* [What you are asked to do]
Print the records below exactly, from the line containing "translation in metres" down to the line containing "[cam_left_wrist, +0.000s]", both lines included, and omit every picture.

* [Entries shown]
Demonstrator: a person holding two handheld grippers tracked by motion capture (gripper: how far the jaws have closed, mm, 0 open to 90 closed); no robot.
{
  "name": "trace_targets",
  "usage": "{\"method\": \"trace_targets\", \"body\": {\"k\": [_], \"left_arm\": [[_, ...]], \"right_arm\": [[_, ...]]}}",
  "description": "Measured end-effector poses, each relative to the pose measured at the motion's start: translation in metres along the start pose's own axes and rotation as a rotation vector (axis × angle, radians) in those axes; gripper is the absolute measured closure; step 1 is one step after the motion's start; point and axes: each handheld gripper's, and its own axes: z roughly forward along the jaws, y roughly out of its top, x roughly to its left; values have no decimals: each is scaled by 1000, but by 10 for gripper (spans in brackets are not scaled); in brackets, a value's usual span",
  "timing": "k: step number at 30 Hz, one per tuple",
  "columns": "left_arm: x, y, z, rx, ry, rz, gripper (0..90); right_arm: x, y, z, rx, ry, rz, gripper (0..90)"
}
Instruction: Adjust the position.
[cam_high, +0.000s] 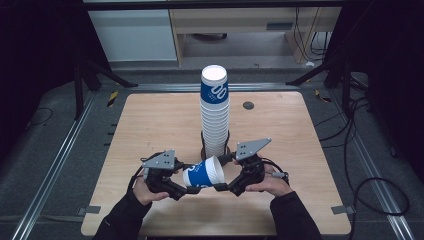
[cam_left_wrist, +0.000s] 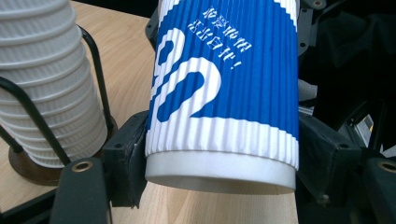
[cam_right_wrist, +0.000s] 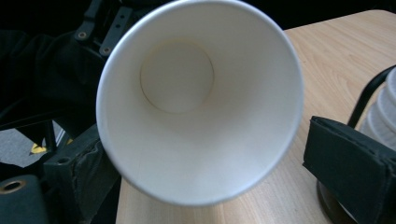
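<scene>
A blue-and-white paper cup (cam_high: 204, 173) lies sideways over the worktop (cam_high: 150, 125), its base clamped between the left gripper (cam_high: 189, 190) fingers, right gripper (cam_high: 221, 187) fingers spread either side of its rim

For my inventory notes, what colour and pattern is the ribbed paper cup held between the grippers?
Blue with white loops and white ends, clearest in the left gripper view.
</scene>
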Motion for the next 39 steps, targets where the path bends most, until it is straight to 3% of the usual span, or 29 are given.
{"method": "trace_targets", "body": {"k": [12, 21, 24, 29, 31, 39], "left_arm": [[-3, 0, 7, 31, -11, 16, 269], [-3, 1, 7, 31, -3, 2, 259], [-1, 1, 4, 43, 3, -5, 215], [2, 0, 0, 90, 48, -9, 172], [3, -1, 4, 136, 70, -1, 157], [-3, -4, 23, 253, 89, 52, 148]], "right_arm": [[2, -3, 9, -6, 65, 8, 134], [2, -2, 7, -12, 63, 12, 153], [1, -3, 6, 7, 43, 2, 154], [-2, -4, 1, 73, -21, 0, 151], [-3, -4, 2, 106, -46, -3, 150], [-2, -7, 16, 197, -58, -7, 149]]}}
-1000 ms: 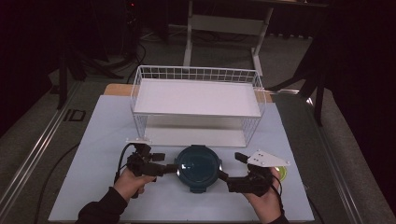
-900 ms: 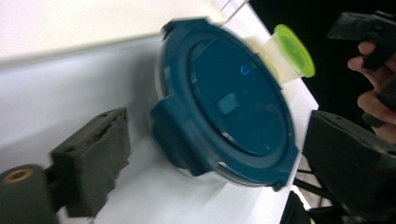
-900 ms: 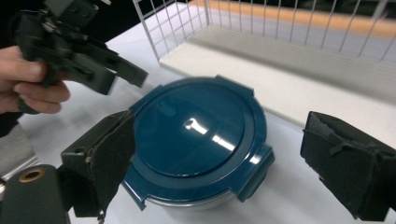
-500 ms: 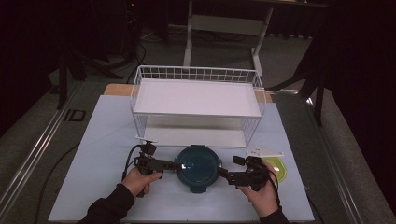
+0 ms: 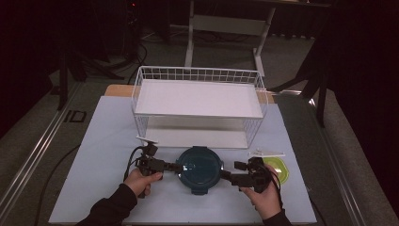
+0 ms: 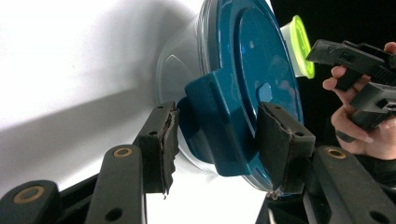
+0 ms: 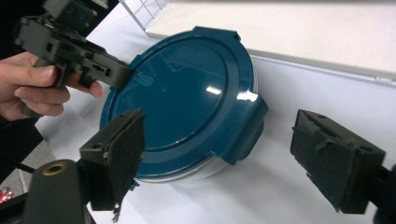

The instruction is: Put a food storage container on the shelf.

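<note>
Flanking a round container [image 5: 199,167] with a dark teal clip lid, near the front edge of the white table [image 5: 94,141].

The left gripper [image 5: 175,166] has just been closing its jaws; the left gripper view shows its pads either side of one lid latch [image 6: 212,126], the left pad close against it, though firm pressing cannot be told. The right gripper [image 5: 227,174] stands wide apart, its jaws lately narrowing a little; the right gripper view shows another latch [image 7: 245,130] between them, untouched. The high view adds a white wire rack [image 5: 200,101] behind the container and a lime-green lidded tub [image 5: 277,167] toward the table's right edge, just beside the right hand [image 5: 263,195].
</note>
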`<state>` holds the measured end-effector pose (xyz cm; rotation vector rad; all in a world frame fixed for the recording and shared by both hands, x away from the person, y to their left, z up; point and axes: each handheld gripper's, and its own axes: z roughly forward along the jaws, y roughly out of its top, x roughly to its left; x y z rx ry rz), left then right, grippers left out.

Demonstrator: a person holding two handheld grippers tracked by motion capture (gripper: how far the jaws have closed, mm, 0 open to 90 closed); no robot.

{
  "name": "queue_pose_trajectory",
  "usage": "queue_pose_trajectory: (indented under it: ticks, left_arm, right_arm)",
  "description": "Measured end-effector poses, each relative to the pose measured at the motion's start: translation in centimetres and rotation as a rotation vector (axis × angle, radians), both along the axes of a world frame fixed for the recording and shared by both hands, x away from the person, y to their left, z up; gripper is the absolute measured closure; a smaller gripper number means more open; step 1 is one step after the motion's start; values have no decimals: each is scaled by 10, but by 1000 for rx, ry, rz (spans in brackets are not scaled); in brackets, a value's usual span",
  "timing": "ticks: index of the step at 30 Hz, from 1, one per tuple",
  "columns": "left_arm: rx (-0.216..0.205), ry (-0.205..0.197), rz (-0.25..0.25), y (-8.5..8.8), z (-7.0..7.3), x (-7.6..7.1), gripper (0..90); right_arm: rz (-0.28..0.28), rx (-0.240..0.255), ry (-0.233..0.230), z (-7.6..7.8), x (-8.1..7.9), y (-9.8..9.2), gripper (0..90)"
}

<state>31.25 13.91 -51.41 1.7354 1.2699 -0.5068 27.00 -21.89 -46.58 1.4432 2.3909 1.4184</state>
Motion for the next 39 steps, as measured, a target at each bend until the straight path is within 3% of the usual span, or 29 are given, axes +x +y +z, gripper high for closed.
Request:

* [Written response]
  "description": "Measured end-effector poses, each relative to the pose measured at the motion's start: translation in metres along the start pose's own axes and rotation as a rotation vector (axis × angle, radians) in those axes; gripper is the absolute measured closure; step 1 is one step after the motion's start; point and axes: each handheld gripper's, and its own axes: z roughly forward along the jaws, y roughly out of its top, x roughly to its left; values have no decimals: each is scaled by 1000, but by 10 for gripper (spans in brackets are not scaled); in brackets, a value's usual span",
  "timing": "k: step number at 30 Hz, one per tuple",
  "columns": "left_arm: x, y, z, rx, ry, rz, gripper (0..90); right_arm: x, y, z, rx, ry, rz, gripper (0..90)"
}
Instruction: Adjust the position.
[cam_high, +0.000s] 
[cam_left_wrist, +0.000s] 

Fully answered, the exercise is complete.